Once you have located the line containing "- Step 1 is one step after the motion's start" in the material below, return it exactly along with each line after it through the line containing "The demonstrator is".

Start of Material provided

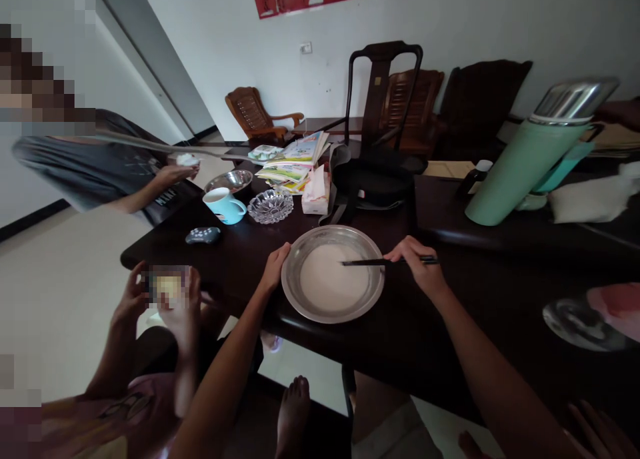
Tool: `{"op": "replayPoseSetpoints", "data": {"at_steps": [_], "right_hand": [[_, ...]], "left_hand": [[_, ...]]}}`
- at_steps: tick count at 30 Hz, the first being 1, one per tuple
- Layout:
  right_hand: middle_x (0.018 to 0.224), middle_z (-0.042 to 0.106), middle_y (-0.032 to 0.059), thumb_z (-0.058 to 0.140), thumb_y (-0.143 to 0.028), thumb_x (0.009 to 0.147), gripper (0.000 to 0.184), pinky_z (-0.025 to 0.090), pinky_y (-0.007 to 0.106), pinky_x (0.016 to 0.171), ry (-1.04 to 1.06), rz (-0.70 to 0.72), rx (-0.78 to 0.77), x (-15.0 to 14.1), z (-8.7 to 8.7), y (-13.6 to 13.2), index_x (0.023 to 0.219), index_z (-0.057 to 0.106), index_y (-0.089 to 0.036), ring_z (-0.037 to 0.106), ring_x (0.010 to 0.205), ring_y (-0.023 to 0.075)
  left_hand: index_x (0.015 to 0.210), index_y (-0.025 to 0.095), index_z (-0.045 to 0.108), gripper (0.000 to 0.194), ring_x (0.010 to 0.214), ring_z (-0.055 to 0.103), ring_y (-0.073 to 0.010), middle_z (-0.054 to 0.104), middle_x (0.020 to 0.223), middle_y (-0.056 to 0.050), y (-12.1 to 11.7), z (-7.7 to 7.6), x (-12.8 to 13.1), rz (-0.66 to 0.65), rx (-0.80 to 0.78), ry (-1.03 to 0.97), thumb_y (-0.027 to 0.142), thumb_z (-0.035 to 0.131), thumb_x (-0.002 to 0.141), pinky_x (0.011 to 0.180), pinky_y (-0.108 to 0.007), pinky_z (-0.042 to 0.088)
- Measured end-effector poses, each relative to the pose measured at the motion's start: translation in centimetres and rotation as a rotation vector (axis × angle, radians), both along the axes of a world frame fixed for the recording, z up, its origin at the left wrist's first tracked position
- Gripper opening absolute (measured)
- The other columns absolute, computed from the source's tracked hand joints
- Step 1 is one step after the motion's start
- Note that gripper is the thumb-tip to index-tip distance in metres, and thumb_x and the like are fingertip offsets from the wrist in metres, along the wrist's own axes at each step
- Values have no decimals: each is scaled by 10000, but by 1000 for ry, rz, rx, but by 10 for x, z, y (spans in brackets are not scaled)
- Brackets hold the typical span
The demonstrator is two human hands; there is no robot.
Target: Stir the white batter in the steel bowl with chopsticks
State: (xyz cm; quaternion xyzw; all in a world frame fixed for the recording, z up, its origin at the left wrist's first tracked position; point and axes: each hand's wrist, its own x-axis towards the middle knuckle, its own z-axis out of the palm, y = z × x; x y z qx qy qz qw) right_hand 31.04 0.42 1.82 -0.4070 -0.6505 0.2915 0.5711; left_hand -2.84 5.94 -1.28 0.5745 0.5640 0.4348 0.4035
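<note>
A wide metal bowl (371,300) stands near the front edge of the dark table, holding a smooth, milky white liquid (333,279). My left hand (275,267) grips the bowl's left rim, its thumb along the edge and the other fingers mostly hidden. From the right, my right hand (419,267) is closed around black chopsticks (364,262). They lie nearly level across the right rim, with their tips at the liquid near the bowl's middle. Whether the tips are dipped in is hard to see.
Behind the bowl are a tissue box (316,199), glass dish (271,206), blue mug (225,206), game controller (203,235) and black bag (373,182). A green thermos (530,162) leans in view at right. One person sits at left with a phone; another stands beyond the table.
</note>
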Motion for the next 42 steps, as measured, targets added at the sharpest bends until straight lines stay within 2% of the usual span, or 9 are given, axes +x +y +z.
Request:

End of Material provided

Reply to the exercise:
- Step 1 is one step after the motion's start
- Note that gripper is the thumb-tip to index-tip distance in metres, and thumb_x and the like are fingertip offsets from the wrist in metres, along the wrist's own axes at each step
- Values have no decimals: each is scaled by 10000, but by 1000 for ry, rz, rx, but by 10 for x, z, y (spans in brackets are not scaled)
- Brackets hold the typical span
The demonstrator is two human hands; there is no robot.

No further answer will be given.